How we cite our quotes: (Chapter.Paragraph)
Quote #1
"I honestly believed I could prevent any serious assault on you. But I can't protect you when you've done the damage."
"It was provoked."
"To the extent it was inflicted? A broken wrist and lacerations requiring sutures on a man's throat and face, and another's skull.A severe concussion, and an undetermined injury to a kidney? To say nothing of a blow to the groin that caused a swelling of the testicles? I believe the word is overkill."
"It would have been just plain 'kill,' and I would have been a dead man, if it'd happened any other way." (2.108-111)

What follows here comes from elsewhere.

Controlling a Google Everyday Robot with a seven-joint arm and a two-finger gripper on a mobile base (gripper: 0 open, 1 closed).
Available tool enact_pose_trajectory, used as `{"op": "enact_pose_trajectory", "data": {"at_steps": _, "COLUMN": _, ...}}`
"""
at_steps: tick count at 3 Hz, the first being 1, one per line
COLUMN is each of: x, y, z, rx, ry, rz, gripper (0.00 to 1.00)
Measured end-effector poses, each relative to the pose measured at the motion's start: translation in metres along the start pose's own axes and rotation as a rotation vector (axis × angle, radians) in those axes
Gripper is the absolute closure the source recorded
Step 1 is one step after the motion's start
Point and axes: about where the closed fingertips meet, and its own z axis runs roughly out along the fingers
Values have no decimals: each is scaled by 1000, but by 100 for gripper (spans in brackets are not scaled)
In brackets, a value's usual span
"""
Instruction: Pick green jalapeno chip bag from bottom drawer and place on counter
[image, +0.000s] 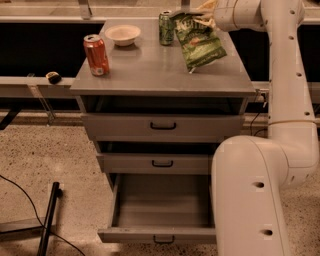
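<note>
The gripper (206, 14) is at the far right of the counter (150, 70), just above its surface. It is closed on the top edge of the bag (201, 44). The bag hangs tilted from that grip, its green face turned toward the camera. Its lower end is down at the counter's right side, near the right edge; whether it rests fully on the surface cannot be told.

The white arm (285, 75) rises from the near right and bends over at the top toward the gripper.

On the counter, a green can (166, 28) stands upright just left of the bag, at the far edge. A pale bowl (122, 35) sits further left. A red can (96, 55) stands upright nearer, by the left edge, well apart from the bag.

Below, the bottom drawer (130, 234) is pulled well out, and its grey tray shows nothing inside. Its right part is hidden behind the arm's base. The two drawers above are pulled out only slightly.
</note>
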Motion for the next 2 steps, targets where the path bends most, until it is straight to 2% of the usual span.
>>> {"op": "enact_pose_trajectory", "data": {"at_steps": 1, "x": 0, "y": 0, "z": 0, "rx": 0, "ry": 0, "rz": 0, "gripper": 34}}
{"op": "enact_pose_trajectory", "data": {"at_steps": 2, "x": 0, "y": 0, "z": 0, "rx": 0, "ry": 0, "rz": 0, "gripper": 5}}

Washburn is reprimanding anonymous dude (later Bourne) for beating the tar out of several locals on a sailing ship. Bourne says that he was defending himself: he had to use extreme violence to prevent his own death. This nicely sets up the logic (excuse?) for Bourne's violence in the rest of the book. He's always under threat of death. Therefore, even the most extreme violence (like kidnapping innocent people) is understandable and reasonable.
Quote #2
For an instant it occurred to him that someone had deactivated the scanning machinery in the elevator. Koenig. He would remember; there'd be no amnesia where Herr Koenig was concerned. (4.7)
This is a promise of revenge against Herr Koenig, the bank official who betrayed Bourne. Revenge here is also a promise of justice—and, in the novel, where everything is done in the shadows outside of the reach of law enforcement, personal revenge becomes almost the only kind of justice available.
Quote #3
Thirty minutes ago in another car he had experienced a degree of nausea when he had pressed the barrel of the gun into her cheek, threatening to take her life if she disobeyed him. There was no such revulsion now; with one overt action she had crossed over into another territory. She had become an enemy, a threat; he could kill her if he had to, kill her without emotion because it was the practical thing to do. (6.112)
Bourne here appears ready to kill the woman he's kidnapped just because she (very reasonably) tried to escape him. We eventually learn that Bourne isn't really an assassin, but if he's willing to murder innocent people simply to protect himself, it's not really clear how being an assassin would make him morally worse. Murdering innocent people is murdering innocent people, after all. The idea that Bourne is a good person with whom we should sympathize—pushed later by Marie, and by the novel as a whole—seems undercut by this passage.